Les aristocrates au bas moyen Age : Les festins ne sont pas servis dans la chambre du maître comme les repas ordinaires, mais dans la grande salle. Tout d’abord on installe les sièges, les tables et les dressoirs, et on les pare. Le repas est annoncé par les serviteurs qui présentent aux invités des bassins, souvent ouvragés au-dessus desquels à l’aide d’aiguières on leur verse de l’eau parfumée. Le haut bout de la table, de forme allongée, est réservée aux personnes les plus élevées en dignité ; un seul côté est occupé, le milieu de la salle restant libre. Les tables sont recouvertes de grandes nappes blanches. Le bénédicité est récité, on s’assied et le repas commence. On apporte les plats couverts. Des écuelles avec deux oreilles sont employés pour les aliments liquide à raison d’une pour deux personnes. Les convives reçoivent les aliments solides sur un tailloir, qui est une tranche de pain sur laquelle on saisit avec ses doigts, où l’on coupe au moyen de son couteau. Les cuillers sont peu employées. On boit dans des hanaps faits de matériaux précieux.

Le roman du comte d’Anjou : « quand je vivais chez mon père, j’avais des viandes précieuses et délicates, chapon rôtis, oisons, poules, cygnes, paons, perdrix, faisans, hérons, butors et venaisons de toutes espèces : cerfs, daims, lapins, sangliers. J’avais aussi à foison les poissons les meilleurs du pays : esturgeons, saumons, plies, congres, rougets, morues, barbus, maquereaux, harengs, lamprillons, mulets, soles, brèmes. Et j’avais encore des poissons d’étang et de rivière qui se préparait chacun à la sauce qui lui convenait, sauce au poivre, au vinaigre. J’avais des brochets et des lamproies en galantine, des bars, des carpes, des gardons préparés d’une autre manière ; des truites en croûte, des vandoises rôties, roulées dans du verjus, des anguilles en pâtés ou la broche, de gros brochets « chaudumés » ; et puis des tanches « renversées ». J’avais des gaufres, des oublies, des tartes au fromage, des flans, des pommes d’épices, des darioles, des crépines, des beignets, des rissoles. Et je buvais des vins précieux, (liste de cépages)

Un banquet aristocratique est intégré généralement dans un ensemble de distractions : musique, jongleries, histoires, danses, joutes, …

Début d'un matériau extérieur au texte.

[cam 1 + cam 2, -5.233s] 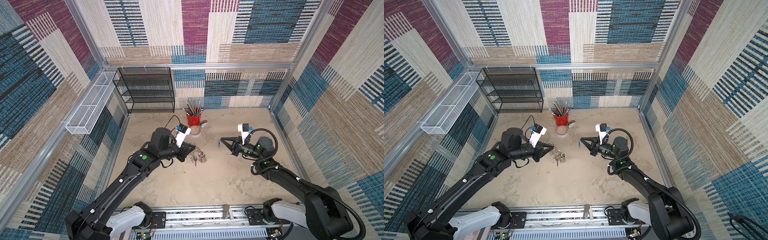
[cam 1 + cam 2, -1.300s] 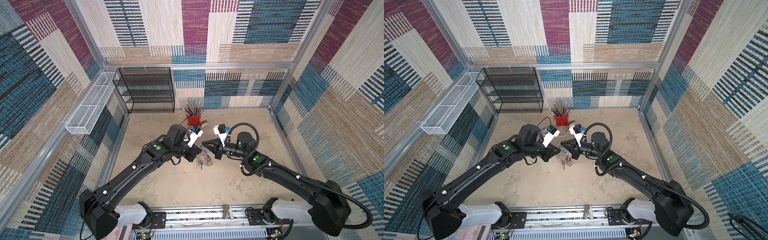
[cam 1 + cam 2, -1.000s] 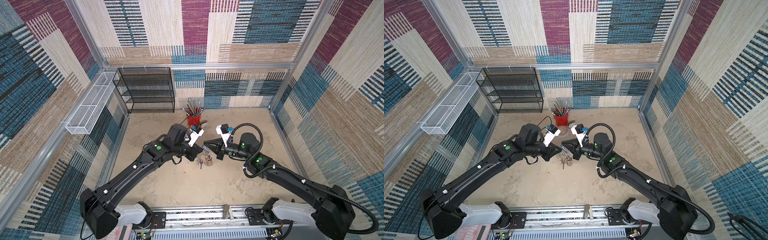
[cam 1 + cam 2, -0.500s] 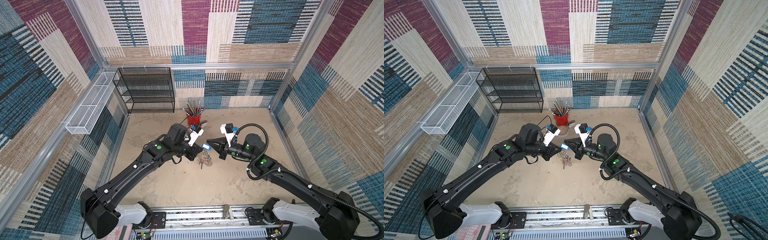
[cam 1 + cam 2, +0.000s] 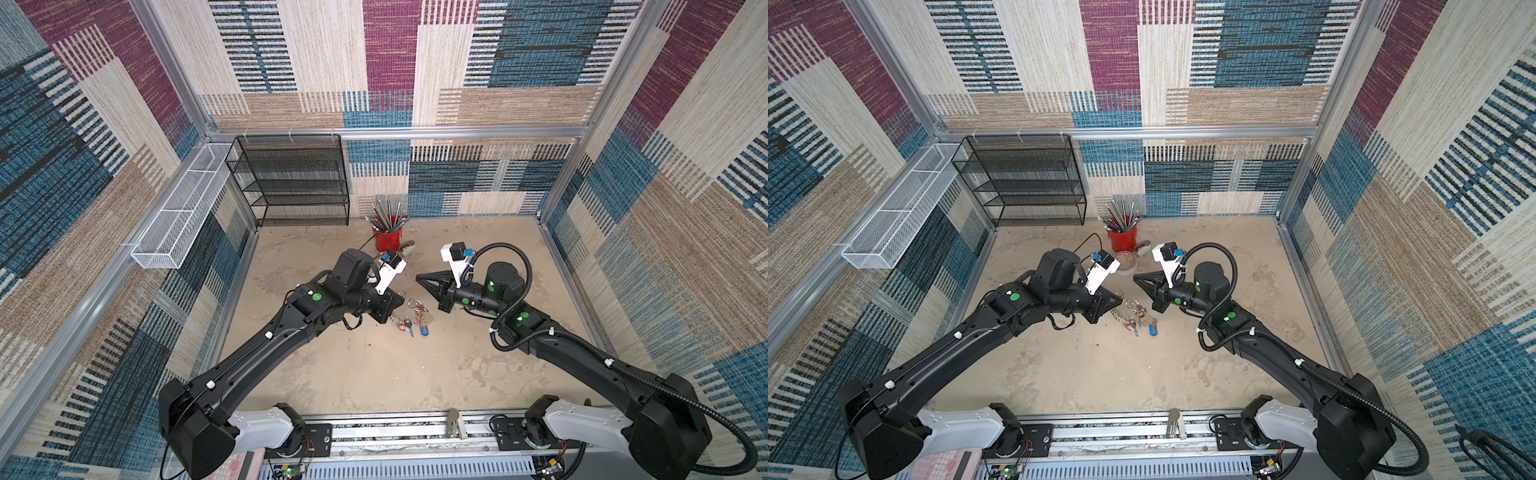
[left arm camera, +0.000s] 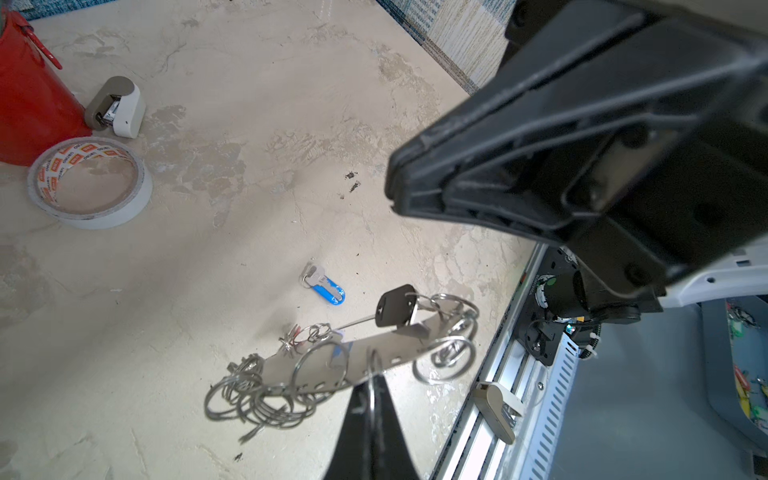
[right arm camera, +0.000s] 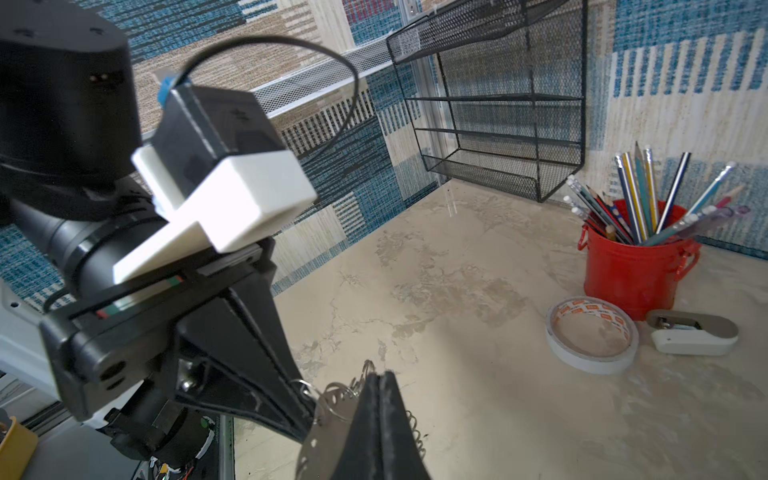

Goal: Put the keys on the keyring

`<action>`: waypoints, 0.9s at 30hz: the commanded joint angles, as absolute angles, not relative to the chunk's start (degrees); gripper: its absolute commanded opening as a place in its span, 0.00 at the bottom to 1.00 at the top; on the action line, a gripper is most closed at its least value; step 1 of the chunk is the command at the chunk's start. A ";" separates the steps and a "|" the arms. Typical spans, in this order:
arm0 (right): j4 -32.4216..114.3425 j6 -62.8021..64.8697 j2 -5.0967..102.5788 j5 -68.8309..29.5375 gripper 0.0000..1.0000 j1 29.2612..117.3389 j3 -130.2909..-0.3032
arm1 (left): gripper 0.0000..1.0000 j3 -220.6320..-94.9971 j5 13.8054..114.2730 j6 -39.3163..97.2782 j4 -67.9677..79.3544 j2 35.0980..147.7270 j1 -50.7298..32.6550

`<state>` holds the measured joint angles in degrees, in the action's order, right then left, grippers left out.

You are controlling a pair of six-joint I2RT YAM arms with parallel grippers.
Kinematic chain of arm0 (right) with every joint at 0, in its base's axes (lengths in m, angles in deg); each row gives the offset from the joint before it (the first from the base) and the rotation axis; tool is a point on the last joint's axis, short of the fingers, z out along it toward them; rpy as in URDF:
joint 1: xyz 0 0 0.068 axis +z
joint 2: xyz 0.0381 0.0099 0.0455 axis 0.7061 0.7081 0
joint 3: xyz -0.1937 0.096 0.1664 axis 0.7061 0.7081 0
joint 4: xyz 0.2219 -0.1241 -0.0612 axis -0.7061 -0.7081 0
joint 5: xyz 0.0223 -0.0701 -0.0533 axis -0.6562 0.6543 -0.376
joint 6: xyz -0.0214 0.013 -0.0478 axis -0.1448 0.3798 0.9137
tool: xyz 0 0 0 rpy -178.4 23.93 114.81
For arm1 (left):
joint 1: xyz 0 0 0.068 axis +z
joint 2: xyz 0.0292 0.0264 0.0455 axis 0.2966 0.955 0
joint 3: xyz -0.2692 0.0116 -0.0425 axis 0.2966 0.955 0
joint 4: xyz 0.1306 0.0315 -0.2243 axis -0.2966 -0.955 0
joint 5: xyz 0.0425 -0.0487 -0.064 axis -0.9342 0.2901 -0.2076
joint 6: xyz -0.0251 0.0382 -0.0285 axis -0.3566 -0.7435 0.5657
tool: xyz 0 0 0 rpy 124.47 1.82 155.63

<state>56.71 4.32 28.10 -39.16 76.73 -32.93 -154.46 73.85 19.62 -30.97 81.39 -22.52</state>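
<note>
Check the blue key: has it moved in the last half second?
Yes. The blue key has dropped away from the red cup, toward the front, and now lies beside the keyring.

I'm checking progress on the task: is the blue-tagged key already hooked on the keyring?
No, the blue-tagged key lies by itself on the table, apart from the keyring.

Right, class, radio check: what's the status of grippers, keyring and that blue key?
Status: left gripper shut on the keyring; right gripper shut, empty. Loose on the table: blue-tagged key, off the keyring. Set apart from it: tape roll, stapler.
</note>
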 commanded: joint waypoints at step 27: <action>37.23 4.17 56.01 -32.97 0.49 74.01 -34.77 | 0.00 -145.67 68.99 17.78 -31.99 69.58 -21.86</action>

Chez les bourgeois : ménagier de paris : Les repas comportent plusieurs mets ou assiettes entre lesquels s’insèrent des entremets. Chaque met comprend lui-même des plats très divers.
Menu d’un repas simple à deux assiettes :
Premier mets : Poireaux blancs avec chapon ; oie à l’échinée et à l’andouille rôtie ; pièce de bœuf et de mouton ; un brouet gorgé de lièvres, de veau, de lapins.
Second mets : chapons ; perdrix ; lapins ; plouviers ; cochons farcis ; faisans pour les seigneurs ; gelée d viande et de poisson.
Entremets : brochet et carpes
Entremets élevé : cygnes, paon, butors, hérons et autres choses.
Issue : venaison, riz engoulé, pâté de chapons ; flans de crème ; darioles ; anguilles renversées ; fruits, oublies, estrées et le claret.

Les hommes du bas moyen Age consomment de très grandes quantités de pain et boivent beaucoup de vin. En Provence le plat fondamental est soit un potage de choux, avec du lard, soit une soupe de fève et de lentilles, soit un bouillon de viande salé dans lequel ils trempent leur pain. Ils mangent de la chair de porc salé, des poissons salés et un peu de viande fraîche lors des fêtes. Sur le littoral provençal les habitants mangent plus d’agrumes et de poisson, les montagnards consomment davantage de lait et de fromage.